Unlike a visit to the dentist, (open, rinse, say ahhh, spit) the rules for a psychotherapy session are not so simple or clear. Most therapists are unlikely to give you step by step instructions for engaging the session, (talk about your mother, cry, tell me a story from your childhood).  That’s partly because it’s the nature of psychotherapy for the patient or client to “show up” and initiate topics, set the initial direction, and open up.
But that can be very difficult, especially if therapy is new to you or if trust is one of the issues you’re going to therapy to address. The question of how to “do” therapy is further complicated by the fact that there are many different therapeutic techniques, modalities, and styles out there, each one requiring a different type and level of patient involvement.
The following suggestions will not guarantee that every therapy session will be a transformative experience, but they may help you engage therapy more confidently and, therefore, more effectively. Remember that it’s up to you to “show up (physically, intellectually, and especially emotionally in order for therapy to be effective–even if your initial reason for going is because someone else in the family is having the problem)! These simple tips might make that sometimes challenging process of engaging therapy easier.

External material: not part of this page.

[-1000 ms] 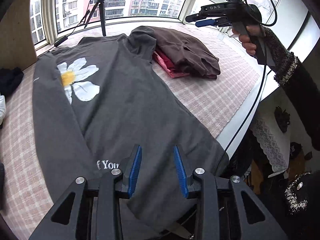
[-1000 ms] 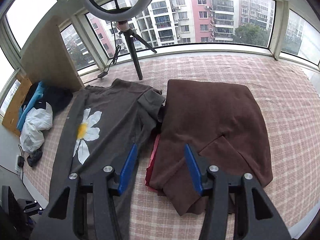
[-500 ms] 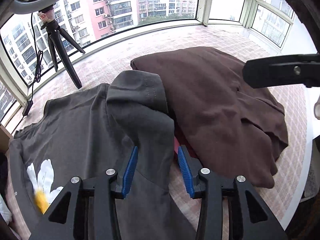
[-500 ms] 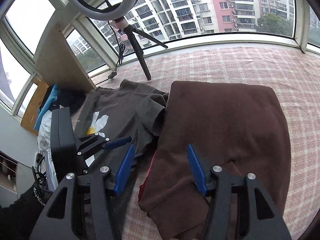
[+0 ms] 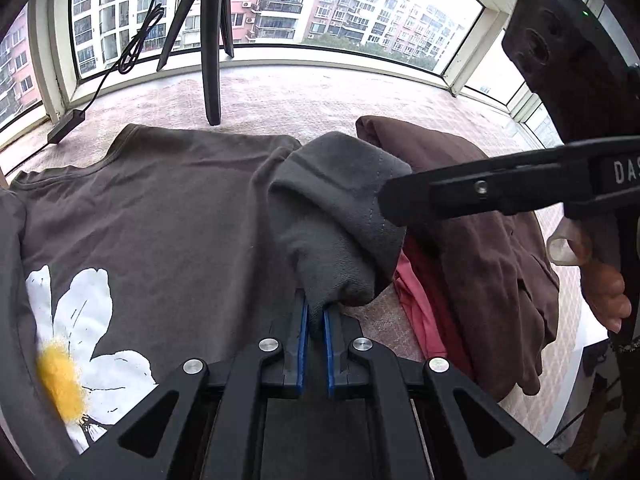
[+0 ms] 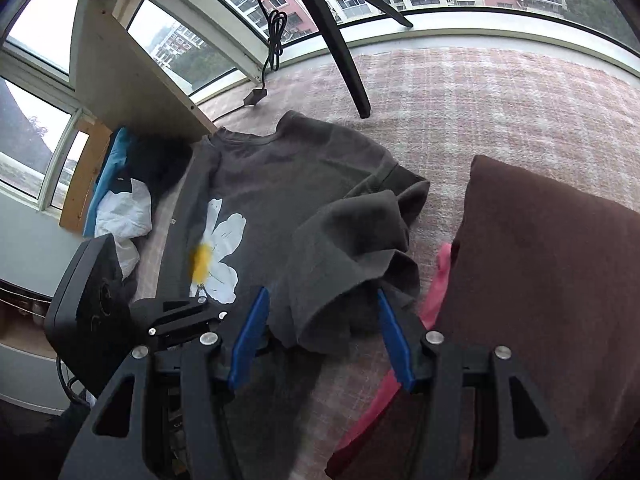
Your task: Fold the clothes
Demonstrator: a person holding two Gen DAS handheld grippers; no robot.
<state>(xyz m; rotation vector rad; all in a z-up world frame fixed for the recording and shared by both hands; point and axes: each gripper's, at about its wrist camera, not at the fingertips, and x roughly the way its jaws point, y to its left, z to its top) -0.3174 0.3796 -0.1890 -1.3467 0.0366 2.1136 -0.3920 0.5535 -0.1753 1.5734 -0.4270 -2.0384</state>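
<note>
left wrist view: the left claw (image 5: 315, 322) is clamped on the bunched sleeve (image 5: 340, 216) of the grey t-shirt (image 5: 160, 216), its blue pads pressed together on the fabric at 6 o'clock. the shirt lies face up with its daisy print (image 5: 76, 332) at 8 o'clock. the right claw's black body reaches in from 3 o'clock, a hand (image 5: 600, 280) on its handle, its tip just over the sleeve. at 3 to 4 o'clock sits a brown folded garment (image 5: 480, 216) over a pink one (image 5: 416, 300).

right wrist view: the right claw (image 6: 324, 338) stands apart, about half open, the sleeve (image 6: 340, 264) between its pads but not visibly pinched. the left claw (image 6: 188, 312) shows at 8 o'clock. the shirt (image 6: 288, 176) spreads toward 11 o'clock; the brown pile (image 6: 552, 264) fills 3 o'clock.

by my reading, the step in hand is gathering the sleeve to fold it inward across the shirt's body. the next move likely calls for the right claw to close on the sleeve's hem, then both to carry it flat over the chest without dragging the shirt toward the brown pile.

the surface is a bed-like platform under a pink checked cover (image 6: 480, 96), in a bay of windows (image 5: 320, 4) facing apartment blocks. a black tripod (image 5: 210, 60) stands at 12 o'clock with its cable (image 5: 132, 48) trailing. loose clothes (image 6: 120, 200) are heaped at 9 o'clock beside a wooden board (image 6: 132, 80).
</note>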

Honesty is the foundation of good therapy. Honesty doesn’t mean that you immediately open up about everything or instantly share your deepest darkest secret. It means checking in with yourself and speaking frankly–even about the fact that you might be struggling to open up. “I’m not comfortable sharing some of the things I think are relevant to my therapy,” is honest! Talking about something other than what is emotionally relevant or feigning emotions you don’t feel is not honest and, therefore, not helpful to the therapeutic process. So remember that the process of opening up should take as much time as you need. Being honest, though, can happen right away in therapy.

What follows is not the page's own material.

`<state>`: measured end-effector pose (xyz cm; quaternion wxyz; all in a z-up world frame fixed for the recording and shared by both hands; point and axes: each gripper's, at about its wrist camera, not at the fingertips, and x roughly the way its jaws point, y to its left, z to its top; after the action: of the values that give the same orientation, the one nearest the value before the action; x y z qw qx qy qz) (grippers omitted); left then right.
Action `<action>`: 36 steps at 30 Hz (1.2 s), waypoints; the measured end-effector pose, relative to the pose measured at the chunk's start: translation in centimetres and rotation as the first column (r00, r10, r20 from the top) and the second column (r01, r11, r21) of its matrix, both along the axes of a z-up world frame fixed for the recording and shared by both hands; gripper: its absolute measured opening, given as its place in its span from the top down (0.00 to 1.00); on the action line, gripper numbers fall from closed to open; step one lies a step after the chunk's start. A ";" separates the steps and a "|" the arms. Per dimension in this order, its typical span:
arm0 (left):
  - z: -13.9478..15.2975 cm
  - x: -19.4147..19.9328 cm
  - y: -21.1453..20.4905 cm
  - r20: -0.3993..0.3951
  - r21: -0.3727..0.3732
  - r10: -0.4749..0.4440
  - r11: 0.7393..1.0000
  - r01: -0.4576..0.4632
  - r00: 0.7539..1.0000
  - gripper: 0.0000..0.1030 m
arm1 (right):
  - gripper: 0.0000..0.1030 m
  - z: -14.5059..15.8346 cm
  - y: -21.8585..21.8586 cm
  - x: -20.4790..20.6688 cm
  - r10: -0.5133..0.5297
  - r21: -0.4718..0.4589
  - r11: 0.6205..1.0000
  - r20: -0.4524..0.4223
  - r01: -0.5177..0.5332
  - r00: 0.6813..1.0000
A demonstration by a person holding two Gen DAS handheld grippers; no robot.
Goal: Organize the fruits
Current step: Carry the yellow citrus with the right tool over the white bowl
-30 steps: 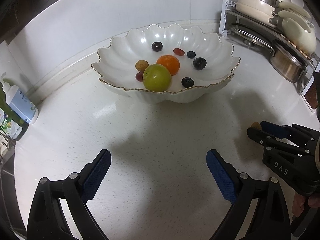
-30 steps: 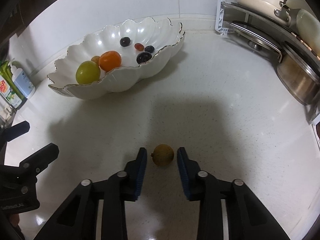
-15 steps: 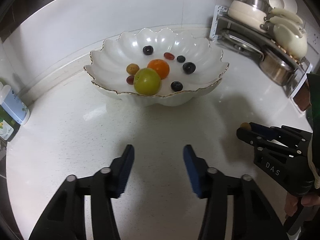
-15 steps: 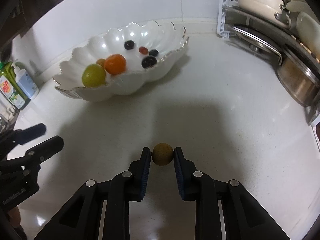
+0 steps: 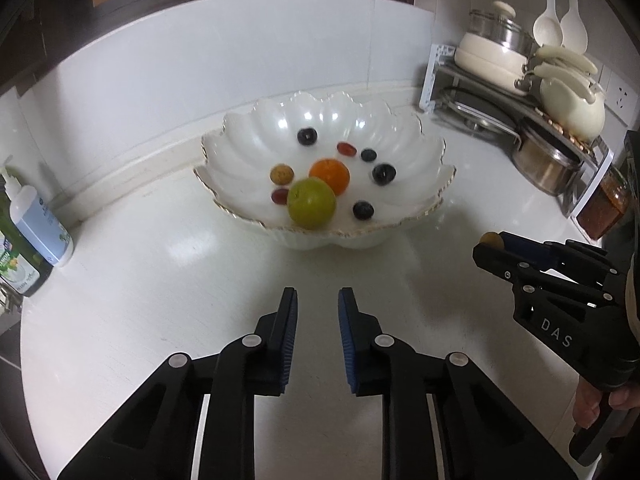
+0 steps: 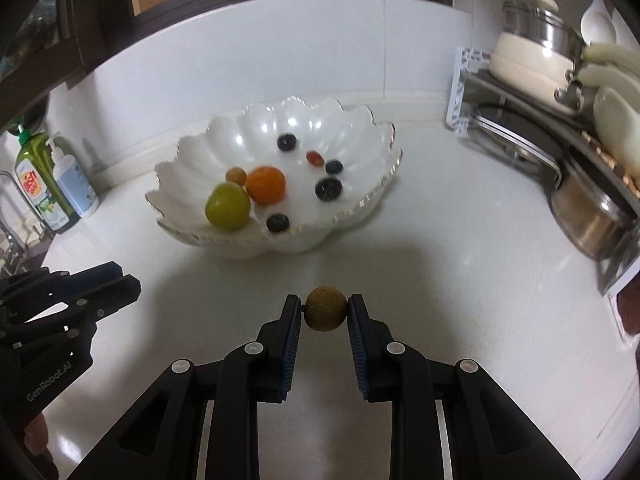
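Small brown fruit (image 6: 325, 309) looks like a longan: light, round, thin dry shell, likely brittle under a hard squeeze and prone to rolling or popping out of flat pads; best hold is across its widest part, pads on opposite sides, which is how it sits now.

Right gripper (image 6: 325, 312): jaws nearly closed, clamped on the fruit at its 9 and 3 o'clock sides; fruit sits right at the pad tips (little margin, so a tilt or jolt could squirt it forward); it appears clear of the white counter (image 6: 440, 280), judging by the shadow under it; in the left wrist view the same fruit peeks out at the tip of that gripper (image 5: 493, 240).

Left gripper (image 5: 318, 320): jaws closing, narrow gap left, nothing between the pads, only bare counter below; it carries nothing.

Scalloped white bowl (image 6: 372, 196) stands at 12 o'clock from the right gripper, well apart; already inside: green fruit (image 6: 227, 205) touching the orange (image 6: 265, 185), a second small brown fruit (image 6: 236, 175) behind them, a red grape (image 6: 314, 157) and several dark berries scattered toward 1 o'clock; glazed bowl looks slick, so a dropped round fruit would likely roll; my call is a low release near the middle.
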<state>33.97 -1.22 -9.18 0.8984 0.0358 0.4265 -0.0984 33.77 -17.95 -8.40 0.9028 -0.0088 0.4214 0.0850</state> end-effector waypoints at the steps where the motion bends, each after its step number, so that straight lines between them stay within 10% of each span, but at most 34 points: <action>1: 0.3 0.0 0.2 0.008 -0.003 0.001 1.000 -0.001 1.000 0.81 | 0.75 0.2 0.1 0.0 0.000 0.002 1.000 0.007 0.000 1.000; 36: 7.0 4.8 4.1 0.217 0.033 0.041 0.998 -0.049 0.975 0.85 | 0.75 6.5 5.0 6.1 0.043 0.001 0.999 0.188 -0.044 0.981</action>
<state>38.81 2.88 -2.20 0.9406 0.0538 0.3289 -0.0653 39.88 -12.97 -1.89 0.9365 -0.0236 0.3338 0.1048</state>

It’s absolutely your right to ask questions of your therapist. On the front end, it’s a good idea to share a little about your situation and ask if your therapist has experience with that particular issue. Ask about the therapist’s therapeutic style, pricing, expectations (in terms of frequency of visits), etc. Once therapy has started you should continue to feel the freedom to ask questions. If you have a concern or question or fear, (anything from a billing question to why your therapist keeps giving you “that look”) ask it. Asking questions (and getting honest, satisfactory answers) is a critical part of the trust-building process. Trust, of course, is fundamental to successful therapy.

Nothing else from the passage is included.